Segment Open

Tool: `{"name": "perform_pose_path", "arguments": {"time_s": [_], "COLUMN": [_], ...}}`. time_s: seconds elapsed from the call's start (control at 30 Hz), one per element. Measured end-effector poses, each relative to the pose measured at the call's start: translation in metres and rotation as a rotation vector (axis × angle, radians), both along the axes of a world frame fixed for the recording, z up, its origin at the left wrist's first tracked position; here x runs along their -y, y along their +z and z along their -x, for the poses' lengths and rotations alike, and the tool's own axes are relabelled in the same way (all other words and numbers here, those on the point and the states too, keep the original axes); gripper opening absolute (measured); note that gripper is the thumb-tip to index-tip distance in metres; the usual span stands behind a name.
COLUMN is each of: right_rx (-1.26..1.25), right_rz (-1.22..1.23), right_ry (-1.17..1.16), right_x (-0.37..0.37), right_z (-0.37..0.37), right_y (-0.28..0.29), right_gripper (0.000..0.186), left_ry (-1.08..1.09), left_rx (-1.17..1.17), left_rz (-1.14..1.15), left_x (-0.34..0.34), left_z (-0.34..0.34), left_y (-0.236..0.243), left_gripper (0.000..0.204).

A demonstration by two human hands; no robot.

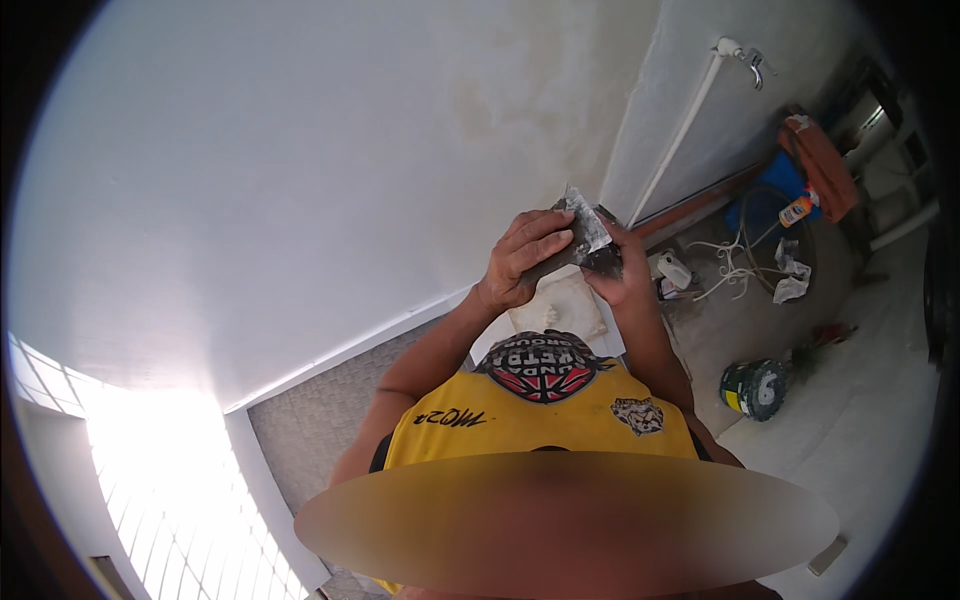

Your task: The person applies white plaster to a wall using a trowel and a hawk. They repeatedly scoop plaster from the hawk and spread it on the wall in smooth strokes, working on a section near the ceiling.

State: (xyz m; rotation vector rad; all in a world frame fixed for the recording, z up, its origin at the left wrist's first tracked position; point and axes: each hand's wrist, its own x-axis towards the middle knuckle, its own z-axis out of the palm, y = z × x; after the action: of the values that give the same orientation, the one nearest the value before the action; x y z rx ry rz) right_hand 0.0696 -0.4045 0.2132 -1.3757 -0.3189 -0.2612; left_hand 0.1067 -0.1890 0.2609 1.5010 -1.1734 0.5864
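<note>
In front of my chest, both hands are raised close together near the wall. My left hand (pixel 522 254) is closed round a dark flat scraper, its fingers lying over the front. White paste coats the scraper's blade (pixel 590 226), which slants up between the hands. My right hand (pixel 627 272) grips a second dark flat piece, probably another scraper (pixel 604 262), also smeared with white. The two pieces overlap or touch; I cannot tell which. Below the hands, partly hidden by my arms and shirt, is a pale square surface (pixel 575 303) with a small whitish lump on it.
A smooth pale wall (pixel 330 190) rises ahead, with a damp-looking patch. On the right are a tap (pixel 755 66) on a white pipe, a curly white metal stand (pixel 735 268), an orange bottle (pixel 795 211), a blue container (pixel 765 205) and a dark green bucket (pixel 754 389). Bright light enters at left.
</note>
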Motion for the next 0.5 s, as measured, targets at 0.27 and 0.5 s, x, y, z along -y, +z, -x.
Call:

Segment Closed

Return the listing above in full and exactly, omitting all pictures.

**EXERCISE RESPONSE:**
Tool: `{"name": "perform_pose_path", "arguments": {"time_s": [_], "COLUMN": [_], ...}}`. time_s: seconds elapsed from the call's start (control at 30 Hz), one per element. Measured end-effector poses, each relative to the pose measured at the call's start: translation in metres and rotation as a rotation vector (axis × angle, radians), both along the axes of a world frame fixed for the recording, z up, its origin at the left wrist's first tracked position; here x runs along their -y, y along their +z and z along their -x, for the poses' lengths and rotations alike, and the tool's own axes are relabelled in the same way (all other words and numbers here, those on the point and the states too, keep the original axes); gripper opening absolute (measured); note that gripper is the thumb-tip to index-tip distance in metres; the usual span stands behind a name.
COLUMN is each of: right_rx (-1.26..1.25), right_rz (-1.22..1.23), right_ry (-1.17..1.16), right_x (-0.37..0.37), right_z (-0.37..0.37), right_y (-0.28..0.29), right_gripper (0.000..0.186), left_ry (-1.08..1.09), left_rx (-1.17..1.17), left_rz (-1.14..1.15), left_x (-0.34..0.34), left_z (-0.34..0.34), left_y (-0.236..0.243), left_gripper (0.000..0.204).

A demonstration by two human hands; no robot.


Your task: The person applies white plaster to a wall using a trowel and a hawk. They repeatedly scoop plaster from the hawk and spread it on the wall in smooth strokes, working on a section near the ceiling.

State: (xyz m; rotation vector rad; all in a world frame fixed for the recording, z up, its origin at the left wrist's first tracked position; point and axes: each hand's wrist, its own x-axis towards the middle knuckle, its own z-axis out of the palm, y = z × x; after the action: of the values that give the same orientation, the one nearest the value before the action; x y z rx ry rz) right_hand 0.0696 -0.4045 0.2132 -1.3757 -0.3189 -0.2612; left_hand 0.1067 -0.1890 0.2609 1.5010 -1.1734 0.5864
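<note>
In front of my chest, both hands are raised close together near the wall. My left hand (pixel 522 254) is closed round a dark flat scraper, its fingers lying over the front. White paste coats the scraper's blade (pixel 590 226), which slants up between the hands. My right hand (pixel 627 272) grips a second dark flat piece, probably another scraper (pixel 604 262), also smeared with white. The two pieces overlap or touch; I cannot tell which. Below the hands, partly hidden by my arms and shirt, is a pale square surface (pixel 575 303) with a small whitish lump on it.
A smooth pale wall (pixel 330 190) rises ahead, with a damp-looking patch. On the right are a tap (pixel 755 66) on a white pipe, a curly white metal stand (pixel 735 268), an orange bottle (pixel 795 211), a blue container (pixel 765 205) and a dark green bucket (pixel 754 389). Bright light enters at left.
</note>
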Motion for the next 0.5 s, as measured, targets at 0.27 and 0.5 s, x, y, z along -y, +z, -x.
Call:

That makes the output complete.